Now, this is not to say that no AAFs are “sellouts.” (Gawd, I hate that word.) There certainly are some AAFs who discriminate on AAMs. I don’t like them, either. I don’t condone racism on any level, from anyone against anyone. It’s a tragic thing, this split between AAFs and AAMs. How the hell do you expect us to get anywhere with everyone fighting each other internally? Where is the frickin’ love?!?!?! There are also some AAFs who have unknowingly bought into the bullshit that the media feeds them about what a “real man” is or ought to be. We hold them to a higher standard because they are AA, they should know better, right? Eh. Maybe. But we’re fretting over one little bush when the whole damn forest is on fire. The bigger problem is with American society and its media portrayals of minorities and how those portrayals shape our own perceptions of ourselves and others, whether consciously or not. We are not solving the problem by focusing our animosity on the ignorant, just because the ignorant look like us. Think bigger.

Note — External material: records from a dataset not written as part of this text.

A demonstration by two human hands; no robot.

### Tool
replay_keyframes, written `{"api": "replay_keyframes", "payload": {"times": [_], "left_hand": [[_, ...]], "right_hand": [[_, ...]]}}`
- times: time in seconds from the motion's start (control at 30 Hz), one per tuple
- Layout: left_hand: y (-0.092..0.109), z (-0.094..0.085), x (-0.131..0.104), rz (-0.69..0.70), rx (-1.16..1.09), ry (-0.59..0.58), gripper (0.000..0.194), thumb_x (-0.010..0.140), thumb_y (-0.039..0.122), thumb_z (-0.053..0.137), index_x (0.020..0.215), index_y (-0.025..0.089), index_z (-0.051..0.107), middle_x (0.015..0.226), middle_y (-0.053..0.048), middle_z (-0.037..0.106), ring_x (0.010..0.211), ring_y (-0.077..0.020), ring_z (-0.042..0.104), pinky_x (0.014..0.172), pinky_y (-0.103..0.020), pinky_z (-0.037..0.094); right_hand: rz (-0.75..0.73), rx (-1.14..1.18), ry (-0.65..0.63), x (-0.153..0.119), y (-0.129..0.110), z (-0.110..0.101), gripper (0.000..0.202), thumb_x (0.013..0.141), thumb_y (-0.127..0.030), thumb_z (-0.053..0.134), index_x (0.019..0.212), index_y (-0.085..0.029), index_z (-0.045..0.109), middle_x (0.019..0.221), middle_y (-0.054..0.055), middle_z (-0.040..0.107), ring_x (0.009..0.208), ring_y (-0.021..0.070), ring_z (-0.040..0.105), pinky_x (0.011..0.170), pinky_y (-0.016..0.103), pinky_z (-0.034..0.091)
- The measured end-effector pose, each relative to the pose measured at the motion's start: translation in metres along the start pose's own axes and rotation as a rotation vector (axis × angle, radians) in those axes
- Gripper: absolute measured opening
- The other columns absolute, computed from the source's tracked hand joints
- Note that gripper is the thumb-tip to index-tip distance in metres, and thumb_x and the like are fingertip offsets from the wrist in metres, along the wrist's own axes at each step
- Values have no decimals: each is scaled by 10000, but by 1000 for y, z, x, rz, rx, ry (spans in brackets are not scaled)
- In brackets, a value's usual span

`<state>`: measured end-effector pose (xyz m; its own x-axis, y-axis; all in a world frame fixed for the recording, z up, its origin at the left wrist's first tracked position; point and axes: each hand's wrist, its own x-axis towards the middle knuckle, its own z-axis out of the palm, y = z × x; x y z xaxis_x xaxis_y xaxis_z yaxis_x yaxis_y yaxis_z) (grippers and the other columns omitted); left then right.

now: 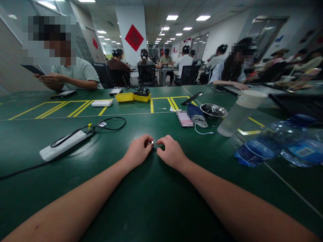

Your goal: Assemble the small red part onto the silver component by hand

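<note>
Over the green table (141, 208), my left hand (138, 150) pinches a small shiny metal piece (152, 143) between thumb and fingertips. Its exact shape is too small to tell. My right hand (171, 151) is just to the right of the piece, thumb and fingers curved with a gap between them, holding nothing that shows. The two hands are close together but apart.
On the left lies a white power strip (63, 146) with a black cable. Yellow trays (124, 97) sit farther back. To the right are a metal bowl (213, 110), a frosted bottle (237, 114) and plastic water bottles (262, 144). People sit around.
</note>
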<state>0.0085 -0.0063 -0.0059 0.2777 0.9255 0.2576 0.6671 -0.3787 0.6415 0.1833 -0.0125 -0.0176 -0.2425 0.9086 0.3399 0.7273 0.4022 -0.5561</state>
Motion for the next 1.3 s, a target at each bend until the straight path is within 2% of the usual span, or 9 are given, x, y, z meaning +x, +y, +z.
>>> {"api": "replay_keyframes", "payload": {"times": [0.1, 0.17, 0.33, 0.47, 0.63, 0.8, 1.0, 1.2, 1.3], "left_hand": [[1, -2, 1, -69, -258, 20, 136, 811, 225, 552, 928, 207, 618, 810, -21, 663, 755, -178, 627, 701, -309, 479], [4, -2, 2, -135, -442, 13, 149, 789, 201, 567, 932, 196, 608, 804, -20, 659, 740, -169, 641, 673, -292, 497], [12, -3, 2, -311, -893, 33, 164, 741, 153, 609, 902, 183, 601, 852, -25, 636, 833, -171, 671, 683, -267, 539], [11, -2, 2, -403, -1133, 22, 149, 742, 122, 611, 885, 165, 618, 799, -28, 634, 737, -129, 658, 695, -249, 548], [7, 2, 2, -381, -1119, -35, 253, 761, 107, 625, 1009, 143, 658, 896, -55, 671, 716, -87, 638, 730, -204, 533], [7, 5, 1, -360, -1024, -59, 342, 800, 141, 622, 1142, 141, 618, 853, -62, 693, 738, -103, 652, 723, -206, 531], [5, 8, 2, -362, -1022, -41, 293, 787, 136, 642, 1080, 128, 638, 881, -70, 704, 758, -105, 660, 759, -220, 525], [2, 9, 2, -326, -1023, -58, 320, 768, 119, 646, 1087, 129, 638, 920, -70, 709, 784, -112, 661, 789, -248, 514], [3, 9, 2, -326, -1018, -57, 317, 778, 147, 650, 1094, 128, 643, 922, -75, 712, 802, -121, 665, 801, -258, 516]], "right_hand": [[-35, -110, -69, 0, 0, 0, 54, 762, -199, 627, 807, -198, 656, 843, 56, 621, 790, 199, 566, 725, 327, 392], [-59, -108, -93, 0, 0, -1, 58, 784, -167, 601, 767, -198, 647, 801, 45, 619, 770, 189, 559, 705, 318, 379], [-74, 134, -11, 2, 3, -2, 50, 796, -148, 605, 777, -185, 632, 794, 28, 615, 746, 159, 568, 686, 284, 407], [50, 403, 29, 5, 7, -4, 52, 806, -216, 626, 829, -182, 659, 765, 23, 647, 681, 152, 607, 665, 286, 456], [181, 705, -17, 9, 8, -6, 127, 763, -168, 636, 882, -154, 678, 789, 48, 709, 740, 174, 675, 705, 297, 512], [186, 861, 1, 11, 10, -2, 175, 766, -147, 612, 929, -138, 673, 837, 61, 724, 771, 177, 697, 732, 306, 539], [199, 866, -5, 11, 13, 0, 184, 785, -166, 614, 948, -139, 695, 867, 75, 731, 806, 187, 704, 760, 322, 552], [140, 750, -30, 11, 12, -3, 209, 808, -165, 583, 973, -156, 710, 922, 71, 728, 787, 169, 697, 766, 319, 545], [186, 775, -16, 10, 11, -3, 200, 791, -164, 607, 970, -146, 695, 871, 76, 735, 797, 186, 706, 759, 322, 550]]}}
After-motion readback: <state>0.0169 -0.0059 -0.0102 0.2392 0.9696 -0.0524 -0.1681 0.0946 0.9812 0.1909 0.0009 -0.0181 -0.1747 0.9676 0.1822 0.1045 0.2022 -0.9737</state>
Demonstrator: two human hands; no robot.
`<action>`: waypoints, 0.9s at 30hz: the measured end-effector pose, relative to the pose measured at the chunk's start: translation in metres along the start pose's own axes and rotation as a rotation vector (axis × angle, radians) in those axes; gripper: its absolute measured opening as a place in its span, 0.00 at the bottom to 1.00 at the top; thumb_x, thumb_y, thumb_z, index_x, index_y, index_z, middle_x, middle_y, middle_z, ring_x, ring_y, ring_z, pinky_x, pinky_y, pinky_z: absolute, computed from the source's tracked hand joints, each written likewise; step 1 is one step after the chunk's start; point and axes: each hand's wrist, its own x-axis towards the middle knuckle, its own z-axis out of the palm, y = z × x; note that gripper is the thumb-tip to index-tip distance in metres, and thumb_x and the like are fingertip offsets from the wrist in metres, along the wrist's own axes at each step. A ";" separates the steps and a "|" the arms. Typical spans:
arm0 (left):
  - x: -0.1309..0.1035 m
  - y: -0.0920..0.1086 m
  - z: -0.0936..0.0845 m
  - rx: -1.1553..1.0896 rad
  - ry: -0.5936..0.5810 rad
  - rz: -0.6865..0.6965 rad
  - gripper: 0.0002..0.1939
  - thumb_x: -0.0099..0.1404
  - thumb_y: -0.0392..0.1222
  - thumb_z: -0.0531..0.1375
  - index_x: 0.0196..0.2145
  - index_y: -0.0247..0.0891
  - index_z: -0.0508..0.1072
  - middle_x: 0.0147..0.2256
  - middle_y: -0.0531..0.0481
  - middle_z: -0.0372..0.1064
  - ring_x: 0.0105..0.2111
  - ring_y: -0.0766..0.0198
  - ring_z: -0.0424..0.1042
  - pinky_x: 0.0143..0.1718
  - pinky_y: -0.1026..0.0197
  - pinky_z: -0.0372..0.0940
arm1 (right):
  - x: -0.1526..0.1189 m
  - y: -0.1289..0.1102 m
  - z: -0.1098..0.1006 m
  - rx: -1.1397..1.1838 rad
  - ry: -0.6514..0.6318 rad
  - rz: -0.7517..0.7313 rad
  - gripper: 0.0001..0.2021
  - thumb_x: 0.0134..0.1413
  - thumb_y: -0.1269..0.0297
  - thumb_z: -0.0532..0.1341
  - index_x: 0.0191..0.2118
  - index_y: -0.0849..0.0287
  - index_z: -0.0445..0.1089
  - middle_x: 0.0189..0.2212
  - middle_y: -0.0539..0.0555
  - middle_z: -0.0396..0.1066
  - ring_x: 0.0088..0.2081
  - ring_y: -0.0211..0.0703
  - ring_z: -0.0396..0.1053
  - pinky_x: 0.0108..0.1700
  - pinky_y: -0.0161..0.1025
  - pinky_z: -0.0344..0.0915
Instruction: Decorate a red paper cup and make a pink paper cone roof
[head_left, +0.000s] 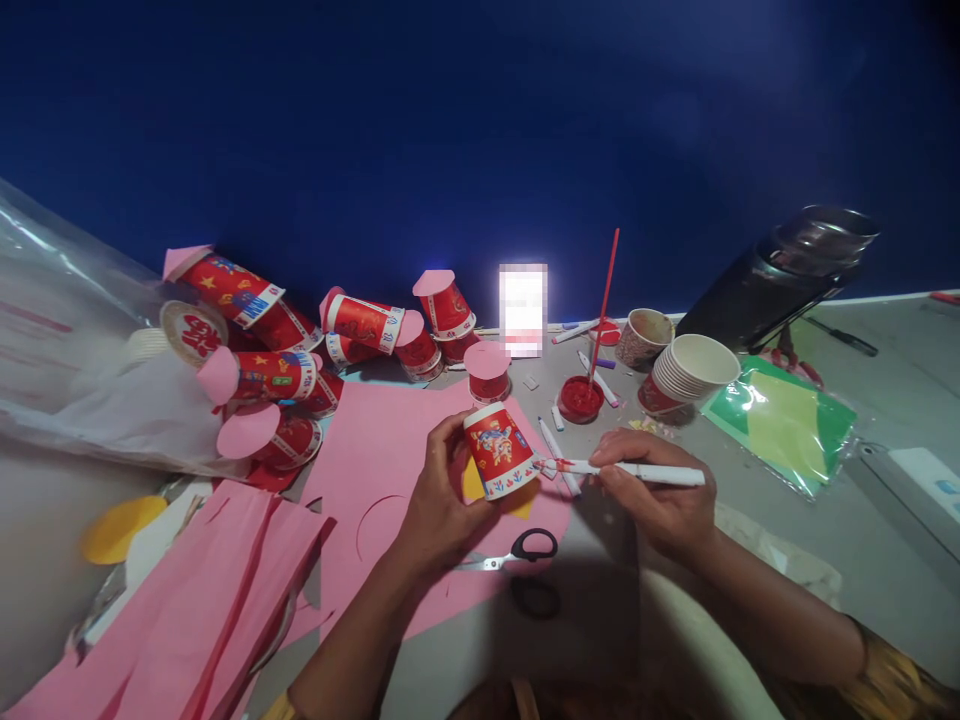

What do you gain by cursing out a member of the opposite sex? Nothing. I highly doubt that getting cursed out is the best motivation for working together towards change. There is strength in numbers, all. APA men and APA women need to work together if we ever want to make a difference. We need not pit ourselves against one another. If you run across ignorance, especially if it’s unintentional (meaning they just don’t know any better, which is different from a conscious decision to say/ do something racist), be mature. It’s good to argue, but be able to back it up with solid information and remember to try and be respectful. We don’t need to sink down to the same level as bigots in order to get our point across. Be angry. It’s healthy. But don’t be so angry that it cripples you or the goals you are striving to achieve. We all want a better world, a more equal world, for APA men and APA women. Can’t we get there without pushing each other down, shoving each other out of the way? In the words of Martin Lawrence: can’t we all just get along?
Now where’s that Ode to us, your smart, strong and sexy Asian American women?